Instructions for the task ▸
Take the lines from the one with "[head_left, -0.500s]" through the end of the material below and repeat them exactly, dropping every picture.
#### Stored data
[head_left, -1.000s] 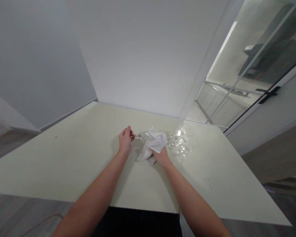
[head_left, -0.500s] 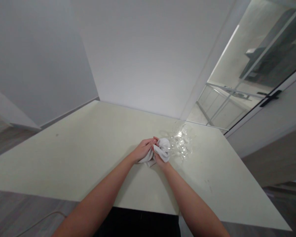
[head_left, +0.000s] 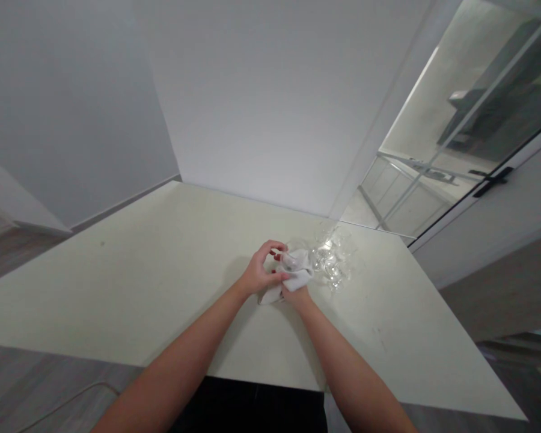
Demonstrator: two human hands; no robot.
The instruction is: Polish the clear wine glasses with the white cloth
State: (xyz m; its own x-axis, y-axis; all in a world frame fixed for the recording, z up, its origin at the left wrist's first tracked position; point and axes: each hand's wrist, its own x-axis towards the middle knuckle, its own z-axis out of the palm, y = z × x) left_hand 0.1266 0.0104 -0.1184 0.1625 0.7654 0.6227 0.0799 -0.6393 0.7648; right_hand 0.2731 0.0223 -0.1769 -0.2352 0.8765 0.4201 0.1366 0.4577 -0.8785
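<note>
Both hands meet over the far middle of a pale table (head_left: 117, 282). My left hand (head_left: 259, 272) curls its fingers around a clear stemmed glass (head_left: 291, 255), which shows only partly above the hands. My right hand (head_left: 296, 292) is closed on a white cloth (head_left: 299, 272) wrapped against the glass. The cloth's loose end hangs down between the two wrists. Just to the right stands a group of clear glasses (head_left: 331, 258) on the table.
White walls rise behind the table and meet in a corner. At right is a glass partition (head_left: 455, 126) and a white door with a black handle (head_left: 491, 177). Grey wood floor shows around the table's edges.
My left hand came in from the left, where it pinched the glass's stem, and now grips the glass beside the cloth. The cloth has bunched up tighter around the glass.
</note>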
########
Solution ▸
[head_left, -0.500s] 
[head_left, +0.000s] 
Demonstrator: two human hands; no robot.
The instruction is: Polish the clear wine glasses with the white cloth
State: (xyz m; its own x-axis, y-axis; all in a world frame fixed for the recording, z up, its origin at the left wrist's first tracked position; point and axes: each hand's wrist, its own x-axis towards the middle knuckle, its own z-axis out of the palm, y = z × x) left_hand 0.1266 0.0104 -0.1184 0.1625 0.7654 0.6227 0.0799 -0.6393 0.7648; right_hand 0.2731 0.0223 -0.1769 -0.2352 0.8765 0.4201 0.1366 0.4577 -0.8785
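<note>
Both hands meet over the far middle of a pale table (head_left: 117, 282). My left hand (head_left: 259, 272) curls its fingers around a clear stemmed glass (head_left: 291, 255), which shows only partly above the hands. My right hand (head_left: 296, 292) is closed on a white cloth (head_left: 299, 272) wrapped against the glass. The cloth's loose end hangs down between the two wrists. Just to the right stands a group of clear glasses (head_left: 331, 258) on the table.
White walls rise behind the table and meet in a corner. At right is a glass partition (head_left: 455, 126) and a white door with a black handle (head_left: 491, 177). Grey wood floor shows around the table's edges.
My left hand came in from the left, where it pinched the glass's stem, and now grips the glass beside the cloth. The cloth has bunched up tighter around the glass.
</note>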

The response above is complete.